Excerpted records:

Content starts

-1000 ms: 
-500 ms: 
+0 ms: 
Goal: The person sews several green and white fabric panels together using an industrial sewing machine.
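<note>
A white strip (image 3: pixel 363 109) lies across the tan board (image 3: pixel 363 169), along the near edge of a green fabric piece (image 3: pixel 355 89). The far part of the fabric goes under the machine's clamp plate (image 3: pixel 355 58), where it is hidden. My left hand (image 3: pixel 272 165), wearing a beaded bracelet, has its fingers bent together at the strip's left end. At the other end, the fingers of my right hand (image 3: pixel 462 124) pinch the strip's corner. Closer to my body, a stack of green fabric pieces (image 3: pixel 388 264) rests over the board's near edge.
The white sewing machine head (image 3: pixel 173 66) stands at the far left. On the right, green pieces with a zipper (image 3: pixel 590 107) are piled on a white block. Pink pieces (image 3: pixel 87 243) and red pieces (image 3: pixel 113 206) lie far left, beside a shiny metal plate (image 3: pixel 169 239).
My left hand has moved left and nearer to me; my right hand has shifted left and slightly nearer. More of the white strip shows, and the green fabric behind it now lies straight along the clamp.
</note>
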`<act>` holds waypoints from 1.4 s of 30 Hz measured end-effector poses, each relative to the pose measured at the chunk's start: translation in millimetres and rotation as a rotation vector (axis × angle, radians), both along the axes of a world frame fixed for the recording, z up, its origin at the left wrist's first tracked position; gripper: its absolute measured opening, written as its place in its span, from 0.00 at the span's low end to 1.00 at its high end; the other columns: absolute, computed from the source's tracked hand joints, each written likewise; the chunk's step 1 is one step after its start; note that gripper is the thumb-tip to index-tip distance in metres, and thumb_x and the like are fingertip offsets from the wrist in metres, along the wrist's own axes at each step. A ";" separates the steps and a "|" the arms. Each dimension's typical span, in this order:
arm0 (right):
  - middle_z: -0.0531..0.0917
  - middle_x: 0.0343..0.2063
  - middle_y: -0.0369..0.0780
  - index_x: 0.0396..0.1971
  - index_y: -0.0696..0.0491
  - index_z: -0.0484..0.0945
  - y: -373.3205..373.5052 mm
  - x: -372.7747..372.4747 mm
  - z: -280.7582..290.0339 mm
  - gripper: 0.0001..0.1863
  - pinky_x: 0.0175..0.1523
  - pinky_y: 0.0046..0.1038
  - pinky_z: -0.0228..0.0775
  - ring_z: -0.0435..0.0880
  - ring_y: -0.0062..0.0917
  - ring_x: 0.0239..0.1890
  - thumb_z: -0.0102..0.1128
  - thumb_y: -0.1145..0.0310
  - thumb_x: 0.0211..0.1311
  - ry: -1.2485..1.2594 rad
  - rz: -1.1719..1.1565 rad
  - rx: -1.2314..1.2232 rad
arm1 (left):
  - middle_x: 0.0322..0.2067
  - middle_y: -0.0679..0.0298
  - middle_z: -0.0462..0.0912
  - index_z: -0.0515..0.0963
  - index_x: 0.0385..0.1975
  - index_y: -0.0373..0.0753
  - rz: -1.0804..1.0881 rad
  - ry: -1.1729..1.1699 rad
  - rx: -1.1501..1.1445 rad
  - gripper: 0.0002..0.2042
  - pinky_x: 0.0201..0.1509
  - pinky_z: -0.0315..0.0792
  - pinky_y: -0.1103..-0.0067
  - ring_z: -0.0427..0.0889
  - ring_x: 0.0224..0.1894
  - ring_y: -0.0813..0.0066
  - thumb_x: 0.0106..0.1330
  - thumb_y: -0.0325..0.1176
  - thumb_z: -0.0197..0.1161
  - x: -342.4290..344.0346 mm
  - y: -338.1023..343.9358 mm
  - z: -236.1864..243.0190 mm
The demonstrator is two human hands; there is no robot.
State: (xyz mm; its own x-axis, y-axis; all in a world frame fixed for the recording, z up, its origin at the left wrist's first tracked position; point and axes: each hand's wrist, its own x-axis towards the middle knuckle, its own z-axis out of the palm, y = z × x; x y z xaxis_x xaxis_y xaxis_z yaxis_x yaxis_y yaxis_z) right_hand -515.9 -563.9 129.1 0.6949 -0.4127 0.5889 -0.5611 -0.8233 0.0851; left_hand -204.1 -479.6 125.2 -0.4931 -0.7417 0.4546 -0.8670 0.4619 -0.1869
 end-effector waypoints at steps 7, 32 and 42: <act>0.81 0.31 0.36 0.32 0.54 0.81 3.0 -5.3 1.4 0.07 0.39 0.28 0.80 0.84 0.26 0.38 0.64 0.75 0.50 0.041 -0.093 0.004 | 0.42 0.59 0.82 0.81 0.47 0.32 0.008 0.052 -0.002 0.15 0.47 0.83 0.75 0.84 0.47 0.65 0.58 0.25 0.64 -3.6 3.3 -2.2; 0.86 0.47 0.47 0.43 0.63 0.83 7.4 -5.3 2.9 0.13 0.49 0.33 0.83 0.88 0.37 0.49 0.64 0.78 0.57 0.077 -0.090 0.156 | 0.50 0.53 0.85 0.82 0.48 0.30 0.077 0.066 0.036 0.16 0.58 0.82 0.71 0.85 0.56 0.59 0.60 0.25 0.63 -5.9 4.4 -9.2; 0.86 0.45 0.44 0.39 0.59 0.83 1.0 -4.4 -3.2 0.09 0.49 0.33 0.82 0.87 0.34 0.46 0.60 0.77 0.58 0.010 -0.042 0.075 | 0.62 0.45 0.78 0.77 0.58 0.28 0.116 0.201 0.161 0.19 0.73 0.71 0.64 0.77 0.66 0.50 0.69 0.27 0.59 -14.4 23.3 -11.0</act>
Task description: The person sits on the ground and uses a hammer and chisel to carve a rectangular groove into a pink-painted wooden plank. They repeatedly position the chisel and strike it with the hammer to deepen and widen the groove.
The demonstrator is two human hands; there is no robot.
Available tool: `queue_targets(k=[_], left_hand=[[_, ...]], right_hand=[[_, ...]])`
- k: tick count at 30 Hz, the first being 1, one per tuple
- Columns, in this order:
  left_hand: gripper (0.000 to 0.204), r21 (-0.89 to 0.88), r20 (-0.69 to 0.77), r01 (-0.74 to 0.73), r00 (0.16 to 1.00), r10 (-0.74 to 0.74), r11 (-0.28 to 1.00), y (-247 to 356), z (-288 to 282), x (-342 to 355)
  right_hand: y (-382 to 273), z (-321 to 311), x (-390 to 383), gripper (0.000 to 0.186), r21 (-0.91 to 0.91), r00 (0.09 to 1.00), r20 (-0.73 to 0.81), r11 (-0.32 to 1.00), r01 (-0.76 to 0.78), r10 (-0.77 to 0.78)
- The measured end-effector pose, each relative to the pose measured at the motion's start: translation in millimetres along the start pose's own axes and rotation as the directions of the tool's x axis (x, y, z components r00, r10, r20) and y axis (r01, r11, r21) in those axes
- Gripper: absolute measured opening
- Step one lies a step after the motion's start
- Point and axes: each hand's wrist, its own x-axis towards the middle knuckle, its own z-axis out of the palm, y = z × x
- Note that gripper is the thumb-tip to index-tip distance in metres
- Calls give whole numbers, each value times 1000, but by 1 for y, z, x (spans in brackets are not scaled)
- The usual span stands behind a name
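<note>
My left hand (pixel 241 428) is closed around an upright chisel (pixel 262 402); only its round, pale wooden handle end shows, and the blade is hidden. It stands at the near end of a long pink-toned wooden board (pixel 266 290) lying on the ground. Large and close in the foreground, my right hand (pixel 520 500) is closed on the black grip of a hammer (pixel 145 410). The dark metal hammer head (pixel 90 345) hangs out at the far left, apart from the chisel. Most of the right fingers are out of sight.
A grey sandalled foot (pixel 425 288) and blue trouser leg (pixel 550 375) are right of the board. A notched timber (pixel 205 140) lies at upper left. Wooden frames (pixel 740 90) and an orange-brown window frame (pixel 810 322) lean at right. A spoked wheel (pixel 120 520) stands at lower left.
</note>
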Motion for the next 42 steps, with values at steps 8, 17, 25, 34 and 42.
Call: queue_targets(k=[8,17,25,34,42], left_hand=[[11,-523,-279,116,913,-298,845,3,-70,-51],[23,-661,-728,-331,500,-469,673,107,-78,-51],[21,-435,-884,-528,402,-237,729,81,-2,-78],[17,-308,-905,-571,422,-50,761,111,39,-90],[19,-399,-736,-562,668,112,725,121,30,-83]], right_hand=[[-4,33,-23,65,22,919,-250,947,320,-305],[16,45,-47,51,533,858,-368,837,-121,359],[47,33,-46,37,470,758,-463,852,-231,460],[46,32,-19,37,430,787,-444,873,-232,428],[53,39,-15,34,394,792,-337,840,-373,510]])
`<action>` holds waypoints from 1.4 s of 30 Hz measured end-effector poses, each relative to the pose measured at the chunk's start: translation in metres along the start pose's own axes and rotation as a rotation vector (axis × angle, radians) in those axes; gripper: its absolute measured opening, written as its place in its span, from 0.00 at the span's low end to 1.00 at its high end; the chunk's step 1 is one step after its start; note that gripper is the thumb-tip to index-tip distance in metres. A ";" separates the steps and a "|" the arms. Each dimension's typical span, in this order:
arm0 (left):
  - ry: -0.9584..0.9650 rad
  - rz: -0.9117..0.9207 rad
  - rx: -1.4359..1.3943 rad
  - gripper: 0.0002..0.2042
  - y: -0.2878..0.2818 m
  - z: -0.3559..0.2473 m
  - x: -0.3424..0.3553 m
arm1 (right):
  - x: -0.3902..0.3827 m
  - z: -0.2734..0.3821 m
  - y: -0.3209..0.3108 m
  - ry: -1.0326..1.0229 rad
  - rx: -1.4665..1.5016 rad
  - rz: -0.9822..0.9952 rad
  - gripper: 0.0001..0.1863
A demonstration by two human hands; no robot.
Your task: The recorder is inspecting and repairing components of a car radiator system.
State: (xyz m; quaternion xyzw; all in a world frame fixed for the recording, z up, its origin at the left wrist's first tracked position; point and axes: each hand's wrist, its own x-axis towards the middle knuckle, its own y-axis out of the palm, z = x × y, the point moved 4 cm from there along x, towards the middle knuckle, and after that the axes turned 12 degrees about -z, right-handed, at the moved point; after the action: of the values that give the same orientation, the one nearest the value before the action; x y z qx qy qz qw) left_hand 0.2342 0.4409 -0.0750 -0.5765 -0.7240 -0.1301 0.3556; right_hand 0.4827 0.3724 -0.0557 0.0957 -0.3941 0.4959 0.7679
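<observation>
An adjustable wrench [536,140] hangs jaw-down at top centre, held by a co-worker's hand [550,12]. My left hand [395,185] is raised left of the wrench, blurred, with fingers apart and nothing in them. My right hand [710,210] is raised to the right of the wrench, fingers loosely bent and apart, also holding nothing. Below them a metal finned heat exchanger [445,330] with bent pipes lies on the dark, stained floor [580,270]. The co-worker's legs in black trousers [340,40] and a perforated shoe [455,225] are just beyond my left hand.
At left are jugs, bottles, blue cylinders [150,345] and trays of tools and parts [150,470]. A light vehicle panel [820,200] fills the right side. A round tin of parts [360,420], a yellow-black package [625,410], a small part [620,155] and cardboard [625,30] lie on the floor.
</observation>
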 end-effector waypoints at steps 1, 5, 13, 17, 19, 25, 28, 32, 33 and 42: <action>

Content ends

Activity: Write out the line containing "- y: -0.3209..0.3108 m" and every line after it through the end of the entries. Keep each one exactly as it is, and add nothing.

Task output:
  - y: -0.3209..0.3108 m
  - ry: -1.0326..1.0229 rad
  - rx: -1.4665..1.5016 rad
  - rz: -0.9822..0.9952 rad
  - gripper: 0.0001..0.1863
A demonstration by two human hands; no robot.
Your task: The recorder is inspecting and repairing components of a car radiator system.
State: (xyz m; quaternion xyzw; all in a world frame fixed for the recording, z up, its origin at the left wrist's first tracked position; point and axes: each hand's wrist, its own x-axis towards the middle knuckle, its own y-axis out of the palm, z = x × y, the point moved 4 cm from there along x, towards the middle knuckle, and after that the axes turned 12 degrees about -z, right-handed, at the moved point; after the action: of the values that give the same orientation, the one nearest the value before the action; x y z qx qy qz qw) left_hand 0.2342 0.4409 -0.0750 -0.5765 -0.7240 -0.1301 0.3556; right_hand 0.4827 0.3724 -0.0557 0.0957 -0.3941 0.4959 0.7679
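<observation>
An adjustable wrench [536,140] hangs jaw-down at top centre, held by a co-worker's hand [550,12]. My left hand [395,185] is raised left of the wrench, blurred, with fingers apart and nothing in them. My right hand [710,210] is raised to the right of the wrench, fingers loosely bent and apart, also holding nothing. Below them a metal finned heat exchanger [445,330] with bent pipes lies on the dark, stained floor [580,270]. The co-worker's legs in black trousers [340,40] and a perforated shoe [455,225] are just beyond my left hand.
At left are jugs, bottles, blue cylinders [150,345] and trays of tools and parts [150,470]. A light vehicle panel [820,200] fills the right side. A round tin of parts [360,420], a yellow-black package [625,410], a small part [620,155] and cardboard [625,30] lie on the floor.
</observation>
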 end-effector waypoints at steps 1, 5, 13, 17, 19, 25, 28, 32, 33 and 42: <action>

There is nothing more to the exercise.